■ DIRECTIONS FOR THIS TASK
Please return the full listing. Every line must match exactly.

■ DATA EXTRACT
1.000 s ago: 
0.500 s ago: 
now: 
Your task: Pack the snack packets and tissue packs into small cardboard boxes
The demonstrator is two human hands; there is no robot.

■ PROBLEM SOLUTION
1.000 s ago: 
0.500 s ago: 
now: 
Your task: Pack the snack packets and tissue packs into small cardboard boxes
The demonstrator is two human hands; there is no robot.

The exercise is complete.